Of course, this is all iceberg work, hiding beneath the surface of a decidedly un-flashy film. Roma unfolds in your brain over a matter of days, as details begin to percolate through the initial reaction to a beautiful, funny, emotionally intense experience. Viewers don’t need to know the technical labor behind the end result, but ultimately it makes the film even more fascinating. Cuarón went to tremendous lengths to deliver a feeling of authenticity, rejecting soft-focus nostalgia in favor of meticulous detail—all for a memory that is not actually his own. The setting draws from his childhood, but viewers see everything from Cleo’s young adult perspective, showcasing an immense work of empathy for Cuarón’s real-life nanny, Libo.
Cuarón invites viewers into his world, reexamining his childhood with the wisdom (and political insight) of middle age. The characters’ cultural backgrounds shape their lives, as Cuarón acknowledges the sheltered nature of his own white, wealthy upbringing. As a rural Mixtec girl who moved to the city to work as a maid, Cleo has a much different experience. And since this all takes place in 1971, viewers witness the build-up to the Corpus Christi Massacre of student activists, a backdrop of political upheaval that the main characters barely notice until it invades their everyday lives.

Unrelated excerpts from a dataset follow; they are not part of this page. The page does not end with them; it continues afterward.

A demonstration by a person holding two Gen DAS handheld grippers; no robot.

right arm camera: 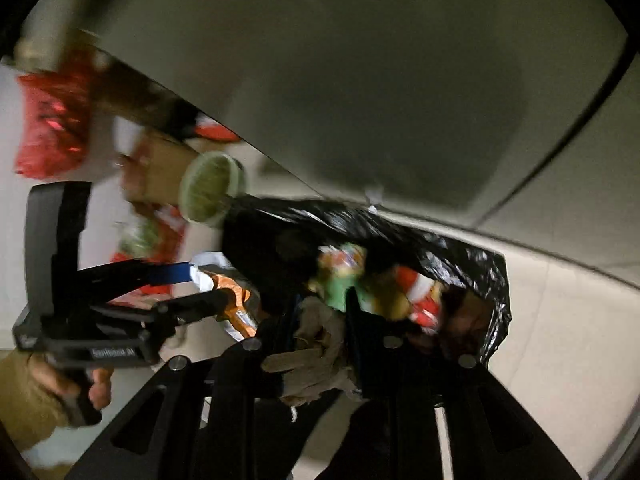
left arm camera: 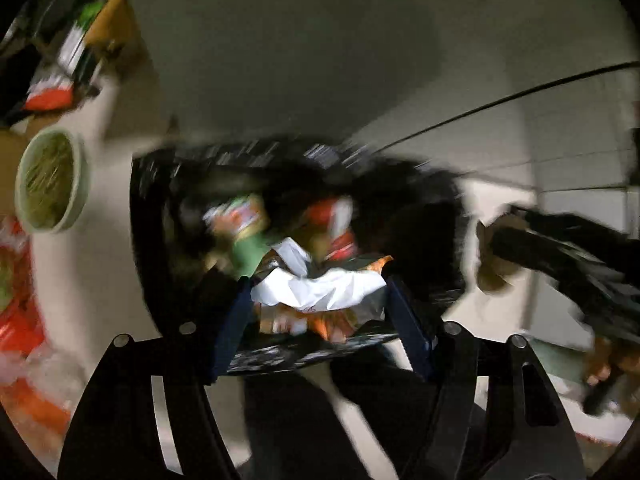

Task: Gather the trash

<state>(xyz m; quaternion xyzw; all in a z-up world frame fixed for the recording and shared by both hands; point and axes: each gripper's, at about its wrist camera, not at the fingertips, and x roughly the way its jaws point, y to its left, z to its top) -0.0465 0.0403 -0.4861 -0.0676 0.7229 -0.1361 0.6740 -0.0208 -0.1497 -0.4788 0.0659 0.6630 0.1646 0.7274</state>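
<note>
Black plastic trash bag [right arm camera: 472,264] is lying open on the floor, holding wrappers. Left gripper [left arm camera: 316,300] is clamping a white-orange wrapper [left arm camera: 320,288] above its mouth. Right gripper [right arm camera: 316,344], jaws apart, is holding crumpled brown paper [right arm camera: 316,356] loosely. Printing is too blurred to read.

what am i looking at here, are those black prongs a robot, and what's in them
No robot: a person holds a hand-held claw in each hand, each with a camera looking along its prongs. The left view shows the left claw clasping a white and orange wrapper over a black trash bag already holding snack packets. The right view shows the right claw with crumpled brown paper between its prongs over the same bag; whether it is gripped is unclear. A green bowl and red packets lie on the pale floor nearby.
</note>
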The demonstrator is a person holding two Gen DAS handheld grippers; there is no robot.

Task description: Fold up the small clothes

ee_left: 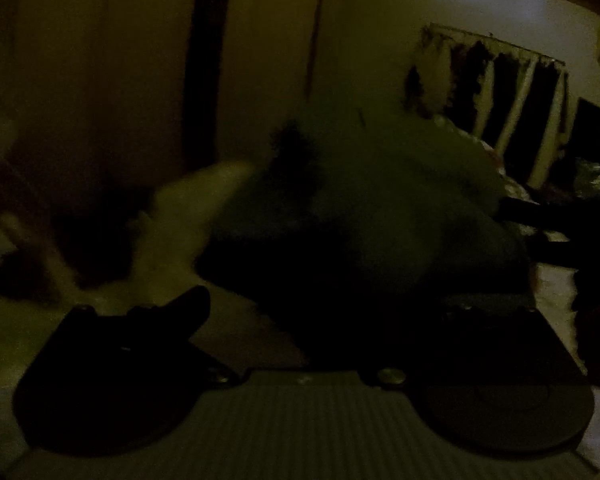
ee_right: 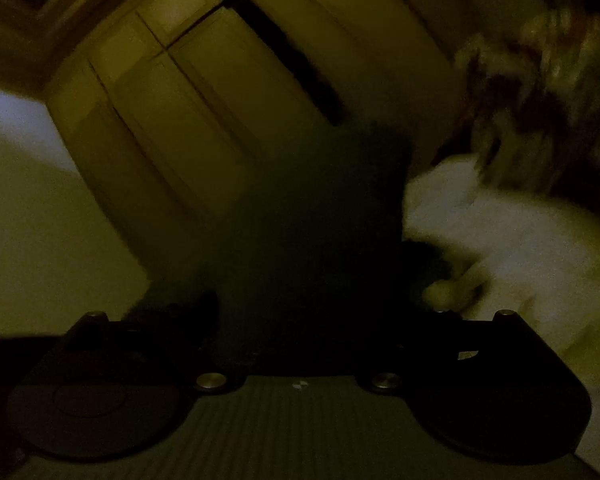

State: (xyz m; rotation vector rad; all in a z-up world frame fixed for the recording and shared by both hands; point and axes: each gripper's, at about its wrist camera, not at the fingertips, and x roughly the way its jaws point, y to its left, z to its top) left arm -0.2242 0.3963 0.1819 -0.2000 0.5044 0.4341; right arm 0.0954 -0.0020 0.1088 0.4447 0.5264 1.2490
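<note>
Both views are very dark and blurred. The left tongs have black finger arms on two round black discs, a grey ribbed plate between them and two dull metal screws at its far corners. The right tongs look the same: black arms, round discs, ribbed grey plate, silver screws.

My left tongs sat under a dark green garment. It was too dim and blurred to judge their grip. Striped curtains hung beyond.
</note>
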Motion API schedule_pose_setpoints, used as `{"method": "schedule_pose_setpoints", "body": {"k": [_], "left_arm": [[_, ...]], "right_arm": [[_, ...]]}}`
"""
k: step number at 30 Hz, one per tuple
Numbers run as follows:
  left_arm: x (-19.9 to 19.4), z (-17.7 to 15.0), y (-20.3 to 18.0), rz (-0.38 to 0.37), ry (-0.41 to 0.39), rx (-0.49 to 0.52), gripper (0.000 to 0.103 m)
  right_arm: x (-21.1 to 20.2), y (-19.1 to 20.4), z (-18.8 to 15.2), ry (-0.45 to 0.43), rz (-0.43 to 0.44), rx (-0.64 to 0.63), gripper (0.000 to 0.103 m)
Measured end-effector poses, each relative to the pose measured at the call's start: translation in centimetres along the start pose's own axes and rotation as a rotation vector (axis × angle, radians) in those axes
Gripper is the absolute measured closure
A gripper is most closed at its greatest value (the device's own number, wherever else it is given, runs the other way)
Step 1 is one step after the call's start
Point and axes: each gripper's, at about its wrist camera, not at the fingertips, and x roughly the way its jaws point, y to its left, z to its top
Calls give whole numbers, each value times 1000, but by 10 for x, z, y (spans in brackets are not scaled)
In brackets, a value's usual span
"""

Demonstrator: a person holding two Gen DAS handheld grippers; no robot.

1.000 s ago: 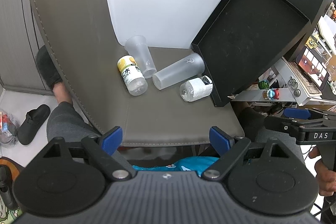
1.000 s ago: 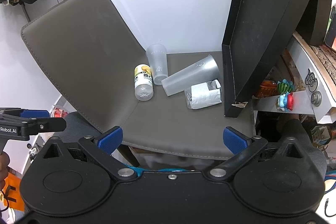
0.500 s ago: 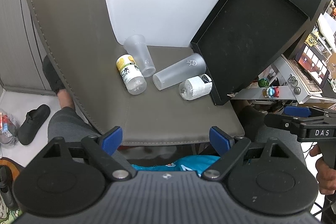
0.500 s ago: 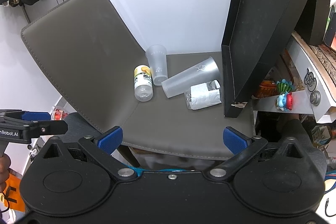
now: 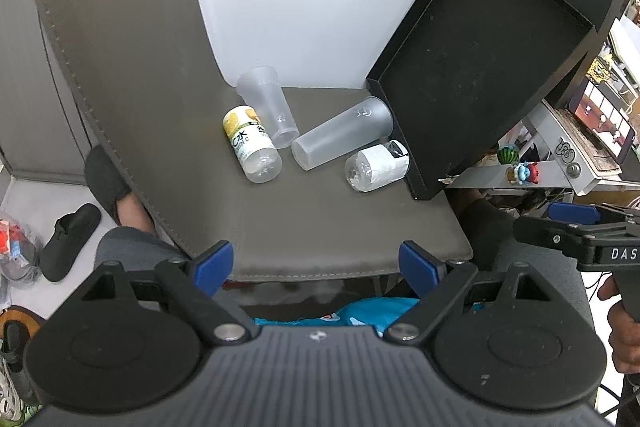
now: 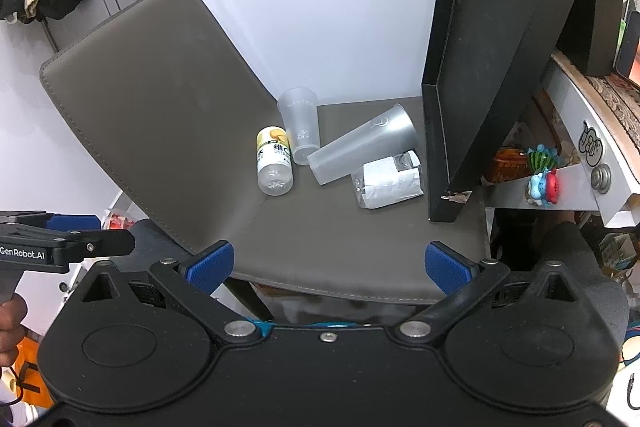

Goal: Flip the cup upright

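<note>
I have both tools held wide apart and empty at the bottom of their frames, the left tool (image 5: 316, 265) and the right tool (image 6: 330, 263) each hanging just short of the front edge of the chair seat (image 5: 320, 227). The big frosted cup (image 5: 342, 139) lies on its side in the middle of the frame, its mouth toward the black tray (image 5: 480, 87) that leans at the right. To its left a smaller frosted cup (image 5: 268, 103) also lies tipped over, touching a yellow-labelled bottle (image 5: 250, 145), and a wrapped paper roll (image 5: 378, 165) lies just beside the big cup's base, against the tray.
</note>
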Motion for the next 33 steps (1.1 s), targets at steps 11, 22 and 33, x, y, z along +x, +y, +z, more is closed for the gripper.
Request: {"method": "schedule_pose_setpoints", "body": {"k": [11, 22, 33], "left_arm": [[24, 9, -3, -11, 36, 4, 14], [52, 20, 2, -18, 76, -12, 14], [76, 34, -9, -35, 88, 28, 14]], "right_arm": [[13, -17, 3, -10, -8, 67, 0], [33, -32, 2, -1, -4, 108, 0], [48, -46, 2, -48, 3, 183, 0]]}}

Like Ava DuVernay’s documentary 13th, Netflix will bring Roma to a much wider audience than a typical arthouse release. But if you have the opportunity, it’s best viewed in a theater. Roma deserves to be seen on a big screen, in a dark room, with a switched-off cellphone. Netflix, belatedly, seems to understand. Reacting to glowing film festival reviews, the streaming giant decided to give Roma a theatrical release, with screenings beginning before it arrives online.
In other words, Netflix realized Roma has staying power, and it wisely invested beyond the usual method of leaving new releases to sink or swim in the vagaries of the algorithm. It’s undoubtedly one of the greatest movies of 2018, destined to live on as a highlight of Cuarón’s career.
Roma arrives on Netflix and general release on Dec. 14, with screenings in select theaters from Nov. 21.